The next step is to feel sorrow for the sin. Repentance is meaningless is one is just going through the motions. Sorrow comes not from being caught, or from having to cope with the consequences of sin, but from having disobeyed God. When we love God, we want to please Him and to live the way He has asked us to. Repentance, then, is an act of love, not fear.

The second step is to ask forgiveness. This is where confession enters in. The sinner must confess his sin to those involved or hurt by it and then ask their forgiveness. Smaller sins may be handled without ecclesiastical intervention. The person who has transgressed can simply go to the people involved and apologize.

For example, if a parent has lost her temper with her children, she would apologize to both her children and to God. Someone who broke an important piece of equipment at work would need to confess to his employer and to God. Someone who gave a speech that harmed their company would need to apologize to anyone who might have heard the speech, as well as God. The more public the sin, the more public the repentance process must be.

Sins which can affect a person’s church membership, such as violations to the law of chastity, or intentionally working to harm God’s church, require the assistance of a church leader, beginning with the bishop. A Mormon bishop is similar to a pastor or minister. The church leader cannot forgive your sins. Only God can do that.

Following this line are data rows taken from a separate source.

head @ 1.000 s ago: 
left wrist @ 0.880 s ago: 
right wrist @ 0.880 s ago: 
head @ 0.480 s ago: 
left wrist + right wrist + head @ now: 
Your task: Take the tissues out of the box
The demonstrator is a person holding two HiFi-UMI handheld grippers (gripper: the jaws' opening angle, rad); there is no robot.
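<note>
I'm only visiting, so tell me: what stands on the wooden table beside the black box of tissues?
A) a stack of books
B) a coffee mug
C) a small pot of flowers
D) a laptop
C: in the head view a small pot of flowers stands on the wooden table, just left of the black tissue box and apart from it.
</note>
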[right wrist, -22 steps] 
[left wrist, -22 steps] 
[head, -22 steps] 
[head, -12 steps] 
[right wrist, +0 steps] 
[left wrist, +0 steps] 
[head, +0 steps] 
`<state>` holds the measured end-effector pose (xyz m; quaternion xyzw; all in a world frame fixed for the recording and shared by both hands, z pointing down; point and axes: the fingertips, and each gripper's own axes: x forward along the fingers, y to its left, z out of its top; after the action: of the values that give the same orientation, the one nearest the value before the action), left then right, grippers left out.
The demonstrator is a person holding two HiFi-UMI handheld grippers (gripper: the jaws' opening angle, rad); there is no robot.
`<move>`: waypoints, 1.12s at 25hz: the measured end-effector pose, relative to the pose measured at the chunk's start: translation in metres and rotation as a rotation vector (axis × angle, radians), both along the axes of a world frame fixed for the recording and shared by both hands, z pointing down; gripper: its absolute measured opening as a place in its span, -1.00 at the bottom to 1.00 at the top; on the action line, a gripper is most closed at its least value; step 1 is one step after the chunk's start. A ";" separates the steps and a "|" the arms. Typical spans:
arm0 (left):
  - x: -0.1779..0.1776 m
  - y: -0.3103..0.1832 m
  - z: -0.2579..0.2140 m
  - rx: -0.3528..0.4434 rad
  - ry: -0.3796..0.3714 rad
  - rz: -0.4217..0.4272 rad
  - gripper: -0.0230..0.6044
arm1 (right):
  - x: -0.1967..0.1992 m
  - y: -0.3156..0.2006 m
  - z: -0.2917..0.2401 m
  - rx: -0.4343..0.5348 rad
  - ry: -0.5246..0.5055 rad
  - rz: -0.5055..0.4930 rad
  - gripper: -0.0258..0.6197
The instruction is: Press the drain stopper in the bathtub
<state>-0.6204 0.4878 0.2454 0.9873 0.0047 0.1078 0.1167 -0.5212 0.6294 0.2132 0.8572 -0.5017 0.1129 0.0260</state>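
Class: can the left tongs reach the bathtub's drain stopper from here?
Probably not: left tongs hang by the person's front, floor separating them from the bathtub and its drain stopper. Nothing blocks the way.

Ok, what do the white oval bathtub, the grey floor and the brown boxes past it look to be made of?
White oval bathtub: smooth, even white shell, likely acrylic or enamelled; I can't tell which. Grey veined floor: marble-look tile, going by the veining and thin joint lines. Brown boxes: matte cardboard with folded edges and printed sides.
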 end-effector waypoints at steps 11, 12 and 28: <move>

The church leader’s role is to guide the process. The sin and the repentance process are kept private unless the sinner himself chooses to violate that privacy and misrepresents what the church has done during the repentance process. In that case, it may be decided that the church can clarify the information, since the sinner himself first spoke publicly of the situation.

Finally, the person is required to forsake the sin forever. This is, of course, the most challenging step, but it is proof that the repentance was sincere and complete. Mormons are taught they can’t simply sin with a plan to follow up with repentance. This is not sincere repentance and mocks the atonement, which makes repentance possible.

Mormon beliefs teach that if the Savior had not been willing to do what He did for us, we would have been unable to return to God’s presence. No one but the Savior could live a sinless life or carry out the atonement. In the Garden of Gethsemane, the Jesus Christ took on Himself each sin that had been committed previously and every sin that would be committed in the future. He atoned for each one, and for each of us individually. He then sealed that atonement with His voluntary death on the cross. It would not have been possible for His enemies to kill Him had He chosen not to die. That He did choose both the very painful atoning process, and the death on the cross, is His greatest gift to us. That God sent Jesus, knowing what would happen, and didn’t stop the process, even though it must have been painful to allow it to happen, is God’s greatest gift to us.

To the Mormons then, confession is one stage of a longer repentance process, and how it is done depends on the nature of the sin and who is affected.